Complaint is made of the hardship of taking the property of the railroad company to satisfy a judgment against its president, Mrs. Rikert. Whether, considering the relations between the railroad company and its president, and their connection with the railroad and the ownership of the attached property, this alleged hardship is meritorious or merely founded on technical advantages need not be inquired into. The appellant, the surety company, has no concern with that matter; its duty was to restore the property. What should be done with it after its restoration was a question between the plaintiff and the railroad company, and in no way affects the covenants of the undertaking executed by appellant.

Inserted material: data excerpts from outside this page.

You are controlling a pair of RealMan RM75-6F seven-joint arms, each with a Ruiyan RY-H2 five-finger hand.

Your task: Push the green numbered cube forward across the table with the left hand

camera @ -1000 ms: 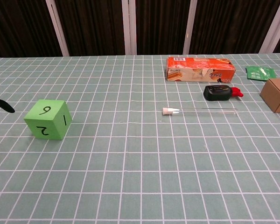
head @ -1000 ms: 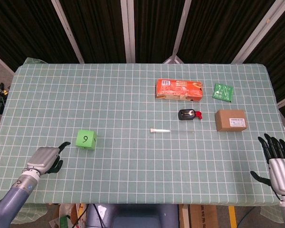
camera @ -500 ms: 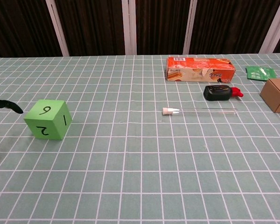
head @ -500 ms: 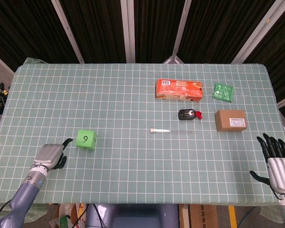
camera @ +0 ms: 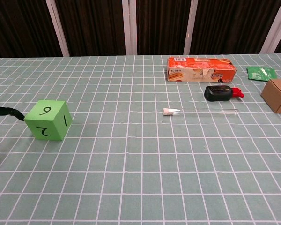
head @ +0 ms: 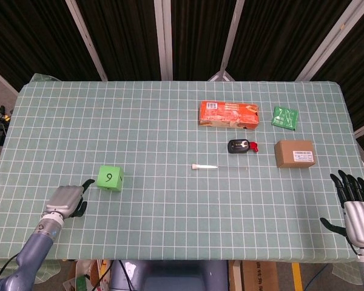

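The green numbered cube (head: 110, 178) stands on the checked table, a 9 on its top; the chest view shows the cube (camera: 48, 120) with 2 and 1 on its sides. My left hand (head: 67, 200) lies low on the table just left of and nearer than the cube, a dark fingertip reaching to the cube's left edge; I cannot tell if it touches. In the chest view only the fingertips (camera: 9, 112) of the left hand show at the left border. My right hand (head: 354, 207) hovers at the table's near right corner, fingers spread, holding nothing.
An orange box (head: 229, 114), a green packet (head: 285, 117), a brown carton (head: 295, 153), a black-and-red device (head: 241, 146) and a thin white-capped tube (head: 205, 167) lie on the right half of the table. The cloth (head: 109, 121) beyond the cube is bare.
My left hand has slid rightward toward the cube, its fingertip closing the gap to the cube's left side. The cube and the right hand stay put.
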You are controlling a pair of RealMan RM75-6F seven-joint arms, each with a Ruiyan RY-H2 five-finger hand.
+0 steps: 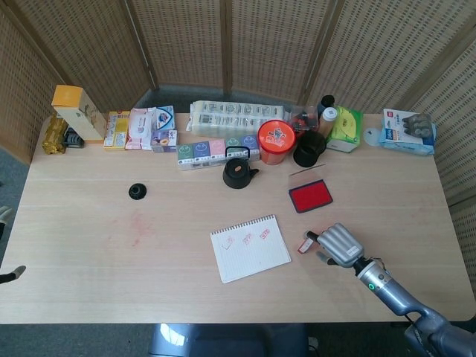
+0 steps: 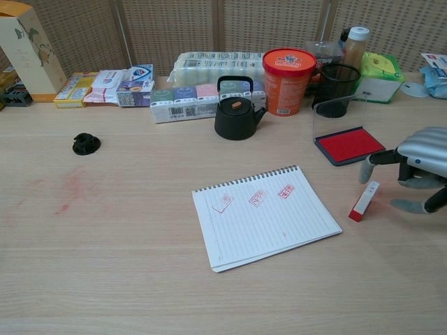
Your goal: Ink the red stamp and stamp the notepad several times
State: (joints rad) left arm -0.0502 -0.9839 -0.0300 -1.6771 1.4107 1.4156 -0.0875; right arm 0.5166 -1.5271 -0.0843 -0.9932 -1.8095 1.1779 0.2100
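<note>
The red and white stamp (image 1: 305, 243) (image 2: 364, 201) lies on the table just right of the spiral notepad (image 1: 250, 248) (image 2: 265, 223), which carries three red prints near its top edge. Behind the stamp sits the red ink pad (image 1: 310, 195) (image 2: 349, 145) with its clear lid raised. My right hand (image 1: 338, 245) (image 2: 419, 162) hovers just right of the stamp, holding nothing. One of its fingertips (image 2: 366, 172) points down close above the stamp's far end, and the thumb sits lower right. Only a dark sliver of my left hand (image 1: 9, 276) shows at the head view's left edge.
A black kettle (image 2: 235, 112), an orange tub (image 2: 288, 71) and a black mesh cup (image 2: 336, 89) stand behind the notepad, in front of a row of tissue packs and boxes. A small black object (image 2: 86, 144) and red ink smears (image 2: 70, 187) lie at the left.
</note>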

In answer to some of the authorities from Massachusetts cited by respondent, appellant calls attention to the fact that there one of several defendants may, by statutory provision, have his individual property released from attachment upon an obligation to restore it to satisfy any judgment against him; but we do not see how that fact at all helps appellant in the case at bar. That provision may be a just one; but we have no such statute, and the rights of the parties to this action must, of course, be determined by the statutory provisions of this state touching the matter here involved.
The judgment and order appealed from are affirmed.
Temple, J., and Henshaw, J., concurred.
Hearing in Bank denied.
Beatty, C.J., dissented from the order denying a hearing in Bank.